TASK INSTRUCTIONS →
Tell me how many lines in the data below hold the string "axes", and say nothing else.

━━━━━━

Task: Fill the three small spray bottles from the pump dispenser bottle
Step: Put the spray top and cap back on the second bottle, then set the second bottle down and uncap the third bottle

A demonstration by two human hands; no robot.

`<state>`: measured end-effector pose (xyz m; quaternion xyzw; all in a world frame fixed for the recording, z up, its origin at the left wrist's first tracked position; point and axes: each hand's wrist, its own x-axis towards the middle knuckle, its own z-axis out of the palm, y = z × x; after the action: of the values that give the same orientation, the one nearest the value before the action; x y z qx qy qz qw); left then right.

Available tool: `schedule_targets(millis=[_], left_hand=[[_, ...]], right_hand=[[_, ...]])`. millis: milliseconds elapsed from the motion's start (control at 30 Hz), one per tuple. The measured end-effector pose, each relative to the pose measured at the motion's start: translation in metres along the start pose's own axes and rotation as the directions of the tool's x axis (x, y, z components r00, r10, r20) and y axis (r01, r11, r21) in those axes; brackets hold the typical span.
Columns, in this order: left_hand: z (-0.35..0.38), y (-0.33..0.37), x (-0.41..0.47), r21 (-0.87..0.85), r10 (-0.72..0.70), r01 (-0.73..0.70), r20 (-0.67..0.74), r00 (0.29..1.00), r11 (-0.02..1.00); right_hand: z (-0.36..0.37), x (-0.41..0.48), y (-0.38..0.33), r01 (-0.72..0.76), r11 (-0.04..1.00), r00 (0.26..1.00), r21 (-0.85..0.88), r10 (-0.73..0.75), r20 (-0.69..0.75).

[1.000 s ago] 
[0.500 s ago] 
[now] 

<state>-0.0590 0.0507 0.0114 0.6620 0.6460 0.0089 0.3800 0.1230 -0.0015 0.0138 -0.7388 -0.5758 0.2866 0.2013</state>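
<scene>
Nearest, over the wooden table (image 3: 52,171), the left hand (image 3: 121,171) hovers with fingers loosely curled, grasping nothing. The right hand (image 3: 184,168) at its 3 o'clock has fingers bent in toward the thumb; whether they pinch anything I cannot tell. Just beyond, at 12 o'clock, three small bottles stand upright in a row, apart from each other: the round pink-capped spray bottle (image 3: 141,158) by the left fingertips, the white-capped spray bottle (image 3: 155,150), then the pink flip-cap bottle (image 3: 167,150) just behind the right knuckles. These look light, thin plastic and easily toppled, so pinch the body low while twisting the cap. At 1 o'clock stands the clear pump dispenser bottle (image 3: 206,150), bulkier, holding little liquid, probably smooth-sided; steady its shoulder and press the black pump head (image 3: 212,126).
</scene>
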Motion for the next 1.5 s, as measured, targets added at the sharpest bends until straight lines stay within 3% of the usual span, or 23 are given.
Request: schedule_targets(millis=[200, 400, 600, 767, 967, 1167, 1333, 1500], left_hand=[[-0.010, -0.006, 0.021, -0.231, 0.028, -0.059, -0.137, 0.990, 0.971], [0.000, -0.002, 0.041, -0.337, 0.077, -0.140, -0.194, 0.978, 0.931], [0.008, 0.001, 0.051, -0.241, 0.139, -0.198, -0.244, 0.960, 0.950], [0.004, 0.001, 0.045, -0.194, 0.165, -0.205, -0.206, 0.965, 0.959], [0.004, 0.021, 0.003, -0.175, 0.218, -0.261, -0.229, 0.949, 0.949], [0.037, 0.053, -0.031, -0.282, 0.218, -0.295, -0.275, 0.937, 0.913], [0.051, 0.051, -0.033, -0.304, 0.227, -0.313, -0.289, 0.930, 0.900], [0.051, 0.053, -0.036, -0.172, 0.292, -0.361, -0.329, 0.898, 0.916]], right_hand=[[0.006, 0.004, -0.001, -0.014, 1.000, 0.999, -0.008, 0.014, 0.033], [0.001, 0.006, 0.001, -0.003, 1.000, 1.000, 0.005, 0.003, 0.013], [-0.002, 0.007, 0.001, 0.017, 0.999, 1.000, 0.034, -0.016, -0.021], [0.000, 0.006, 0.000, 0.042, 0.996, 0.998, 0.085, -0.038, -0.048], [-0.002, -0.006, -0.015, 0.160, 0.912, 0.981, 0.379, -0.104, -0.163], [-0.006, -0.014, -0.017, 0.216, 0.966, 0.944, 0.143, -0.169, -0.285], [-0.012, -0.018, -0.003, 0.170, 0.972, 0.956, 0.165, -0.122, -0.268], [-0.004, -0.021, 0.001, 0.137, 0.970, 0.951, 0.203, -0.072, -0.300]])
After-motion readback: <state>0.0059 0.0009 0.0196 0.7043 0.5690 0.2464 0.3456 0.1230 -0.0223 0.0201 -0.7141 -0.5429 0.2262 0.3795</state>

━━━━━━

YOUR RESPONSE →
2